The fluid quickly penetrated into the root of the trigeminal ganglion. Further dissection revealed that the ganglion lacked a tight sheath to prevent dissolved molecules from penetrating further into the thin bodies of the trigeminal nerve.
Furthermore, the molecules dissolved in the cerebrospinal fluid flowed from one hemisphere mainly to the trigeminal ganglion on the same side of the head. This could explain why migraines often occur on one side.

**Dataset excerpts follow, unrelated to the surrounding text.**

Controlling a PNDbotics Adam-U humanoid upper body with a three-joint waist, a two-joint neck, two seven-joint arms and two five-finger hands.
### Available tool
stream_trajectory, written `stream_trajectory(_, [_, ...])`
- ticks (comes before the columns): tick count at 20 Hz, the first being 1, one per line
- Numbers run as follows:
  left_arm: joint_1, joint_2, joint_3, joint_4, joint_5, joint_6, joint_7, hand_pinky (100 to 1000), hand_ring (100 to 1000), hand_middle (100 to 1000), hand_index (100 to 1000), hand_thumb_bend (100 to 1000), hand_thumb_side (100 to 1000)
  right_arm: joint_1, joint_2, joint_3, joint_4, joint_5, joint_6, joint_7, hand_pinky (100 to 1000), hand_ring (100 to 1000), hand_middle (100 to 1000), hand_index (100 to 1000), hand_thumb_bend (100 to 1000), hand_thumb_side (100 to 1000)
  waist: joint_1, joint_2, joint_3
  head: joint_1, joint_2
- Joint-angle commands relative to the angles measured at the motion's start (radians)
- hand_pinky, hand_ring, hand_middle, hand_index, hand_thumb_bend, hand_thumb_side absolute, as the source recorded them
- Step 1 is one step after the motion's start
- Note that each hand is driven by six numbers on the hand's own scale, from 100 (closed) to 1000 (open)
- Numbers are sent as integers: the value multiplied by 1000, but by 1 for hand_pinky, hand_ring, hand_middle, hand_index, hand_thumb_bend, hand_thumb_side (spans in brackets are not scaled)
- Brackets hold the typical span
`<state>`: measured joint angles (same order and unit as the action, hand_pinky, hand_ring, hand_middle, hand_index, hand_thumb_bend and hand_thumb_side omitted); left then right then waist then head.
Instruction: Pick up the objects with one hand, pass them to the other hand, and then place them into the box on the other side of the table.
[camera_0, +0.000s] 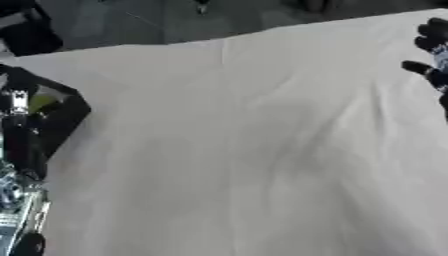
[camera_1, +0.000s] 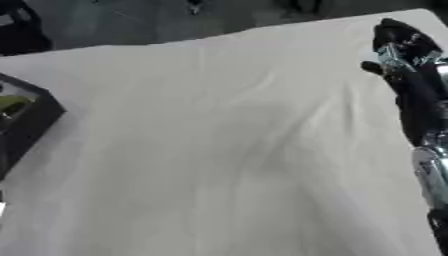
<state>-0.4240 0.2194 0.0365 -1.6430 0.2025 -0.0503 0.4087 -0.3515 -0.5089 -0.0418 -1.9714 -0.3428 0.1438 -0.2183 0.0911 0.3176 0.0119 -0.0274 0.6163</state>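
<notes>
A black box (camera_0: 68, 114) sits at the table's left edge, and something yellow-green (camera_0: 44, 100) lies inside it. My left arm (camera_0: 16, 192) rises from the lower left corner and reaches into the box. The left hand (camera_0: 17, 131) shows there only as a dark shape beside a small white piece, so its hold is unclear. My right hand (camera_1: 401, 46) hovers over the far right of the table. It is open, its fingers point away from me, its thumb sticks out to the left, and nothing is in it.
A creased white cloth (camera_0: 245, 150) covers the table. Beyond the table's far edge lies dark floor (camera_0: 131, 22), with a black shape (camera_0: 31, 35) at the upper left. The right forearm (camera_1: 429, 165) runs down the right edge.
</notes>
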Motion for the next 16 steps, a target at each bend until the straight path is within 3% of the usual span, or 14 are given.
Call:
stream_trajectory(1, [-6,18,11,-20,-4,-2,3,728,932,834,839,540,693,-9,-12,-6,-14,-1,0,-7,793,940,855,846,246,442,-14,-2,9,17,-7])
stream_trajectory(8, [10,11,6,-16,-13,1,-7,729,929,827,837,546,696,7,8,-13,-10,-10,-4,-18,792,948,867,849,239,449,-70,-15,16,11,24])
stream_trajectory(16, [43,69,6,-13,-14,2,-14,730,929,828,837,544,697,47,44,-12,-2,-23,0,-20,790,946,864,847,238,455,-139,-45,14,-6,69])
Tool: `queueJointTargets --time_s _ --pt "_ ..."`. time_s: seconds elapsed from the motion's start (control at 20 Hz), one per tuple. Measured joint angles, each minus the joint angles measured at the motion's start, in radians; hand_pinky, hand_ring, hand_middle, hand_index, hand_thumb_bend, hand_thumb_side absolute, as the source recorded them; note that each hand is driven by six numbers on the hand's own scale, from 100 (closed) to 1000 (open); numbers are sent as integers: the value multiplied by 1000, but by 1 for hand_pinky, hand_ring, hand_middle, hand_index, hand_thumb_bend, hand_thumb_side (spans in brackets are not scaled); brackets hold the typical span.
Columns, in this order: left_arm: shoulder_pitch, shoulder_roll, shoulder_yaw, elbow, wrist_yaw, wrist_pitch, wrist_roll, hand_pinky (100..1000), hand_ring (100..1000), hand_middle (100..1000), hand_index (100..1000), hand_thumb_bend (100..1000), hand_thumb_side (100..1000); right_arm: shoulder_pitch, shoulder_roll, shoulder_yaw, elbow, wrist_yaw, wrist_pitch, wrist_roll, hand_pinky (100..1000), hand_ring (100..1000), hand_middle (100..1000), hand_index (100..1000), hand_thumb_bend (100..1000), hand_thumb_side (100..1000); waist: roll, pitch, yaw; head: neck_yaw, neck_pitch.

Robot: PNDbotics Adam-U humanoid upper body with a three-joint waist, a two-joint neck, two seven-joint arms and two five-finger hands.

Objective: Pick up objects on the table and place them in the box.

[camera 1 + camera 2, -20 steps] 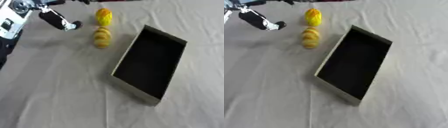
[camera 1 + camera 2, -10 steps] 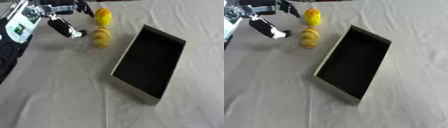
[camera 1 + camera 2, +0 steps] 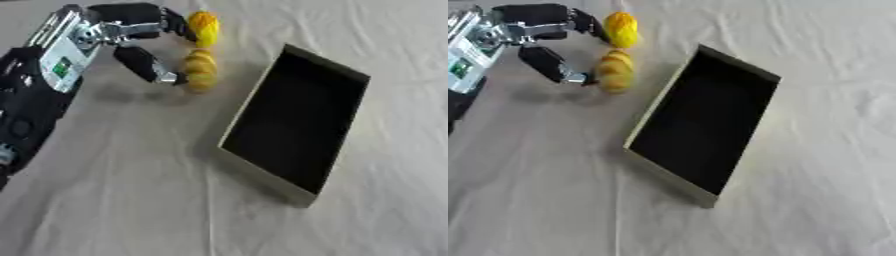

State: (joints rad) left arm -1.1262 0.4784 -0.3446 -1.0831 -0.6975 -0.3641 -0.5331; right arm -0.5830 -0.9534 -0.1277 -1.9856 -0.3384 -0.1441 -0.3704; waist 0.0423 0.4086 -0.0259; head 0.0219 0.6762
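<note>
Two yellow fruit-like objects lie at the upper left of the cloth. The nearer one (image 3: 199,71) is oblong with orange streaks; the farther one (image 3: 205,28) is brighter yellow. My left hand (image 3: 131,37) reaches in from the left, open around the gap beside them: its fingers (image 3: 171,20) stretch toward the farther object, and its thumb (image 3: 149,67) points down with the tip right beside the nearer object. An open, dark, empty box (image 3: 262,172) lies tilted to the right of the fruits. My right hand is out of sight.
A wrinkled white cloth (image 3: 131,200) covers the whole table. My left forearm (image 3: 35,95) crosses the left edge of the view.
My left hand has moved right and nearer to the two yellow objects; its thumb now reaches the nearer one. The objects and box have stayed in place.
</note>
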Motion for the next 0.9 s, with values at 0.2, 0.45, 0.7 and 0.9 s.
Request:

Rasmussen and colleagues also found that the contents of the animals’ cerebrospinal fluid changed after an aura. It contained CGRP (calcitonin gene-related peptide) and other molecules that were released from the cortex after a wave of abnormal brain activity had passed through it. These molecules activated the trigeminal nerves.
“Our observations indicate that trigeminal CSF uptake drives the immediate migraine headache,” Rasmussen and colleagues write. “However, we also found that CSF composition rapidly normalizes, suggesting that other processes may drive headaches in later phases.”
There are also clear differences between mice, humans, their brains, and migraines. Still, the researchers hope that identifying this new signaling pathway will “enable the discovery of new [drug] goals, for the benefit of the large proportion of patients who do not respond well to currently available therapies.”
Their findings already suggest that CSF is much more than a simple fluid that flushes the body’s ‘waste disposal system’, and is instead an important signal carrier. However, there is still much to discover about fluid flow in the brain.
“Together, these findings provide a novel mechanism that links the central and peripheral nervous systems,” neuroscientists Andrew Russo of the University of Iowa and Jeffrey Iliff of the University of Washington wrote in an accompanying commentary to the study.
“Similarly, this mechanism may explain the divergent clinical associations between traumatic brain injury, sleep disturbance, and post-traumatic headache.”
The research was published in Science.